A due mesi dal pronunciamento del Consiglio di Stato, il Tar della Lombardia riapre la questione sulla determinazione d’ufficio delle tariffe idriche da parte dell’Arera. In aperto contrasto con le tesi espresse sulla materia dal Giudice d’appello, la seconda sezione del Tribunale milanese ha accolto i ricorsi delle società Sie e Seda per l’annullamento della delibera n. 228/2015, con cui il regolatore aveva approvato d’ufficio le tariffe per 20 gestori siciliani (la maggior parte dei quali grossisti).
Secondo i giudici milanesi, infatti, “a seguire pedissequamente la tesi propugnata dal Giudice d’appello si potrebbe giungere al paradosso che anche la mancata trasmissione di documentazione affatto irrilevante, seppure prevista in seno alla modulistica, dovrebbe determinare l’approvazione d’ufficio della tariffa con l’applicazione del moltiplicatore teta (0,9). Tuttavia si è già chiarito che la misura non ha un carattere sanzionatorio, ma è finalizzata all’individuazione della tariffa più aderente possibile ai costi reali”.

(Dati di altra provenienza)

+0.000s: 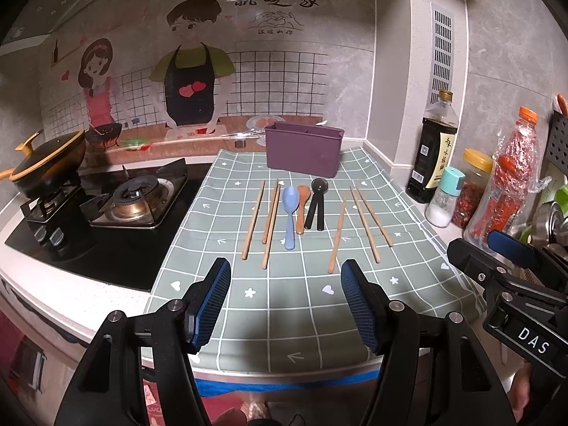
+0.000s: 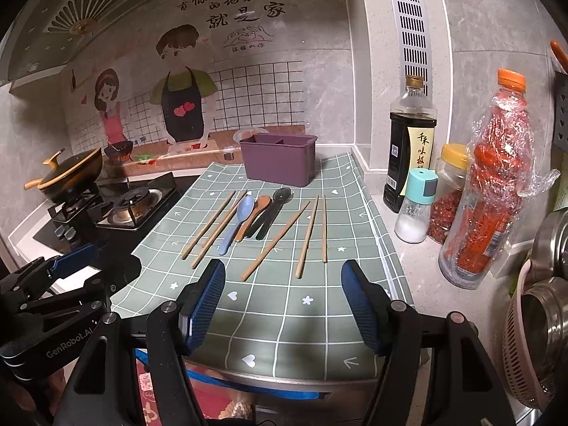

Il rischio, prosegue la sentenza, è che alcuni gestori, ad esempio i Comuni che gestiscono in via diretta il servizio idrico, strumentalizzino questo meccanismo al fine di ottenere una decurtazione della tariffa. “Affidare a soggetti strettamente collegati all’ambito territoriale interessato - si legge nel testo - la possibilità di influire in maniera decisiva su una leva tariffaria così importante potrebbe dar luogo a gravi ripercussioni per il sistema complessivo”.
Di conseguenza, secondo il Tar, in sede di approvazione delle tariffe l’Autorità non può fermarsi a una verifica formale della completezza ed esaustività della documentazione trasmessa ma “richiede una valutazione in concreto sulla idoneità di quanto in suo possesso per consentire comunque la determinazione della tariffa più corretta in base ai dati oggettivi”. In poche parole l’Autorità dovrà motivare “in maniera congrua” le ragioni per le quali tale documentazione è ritenuta carente.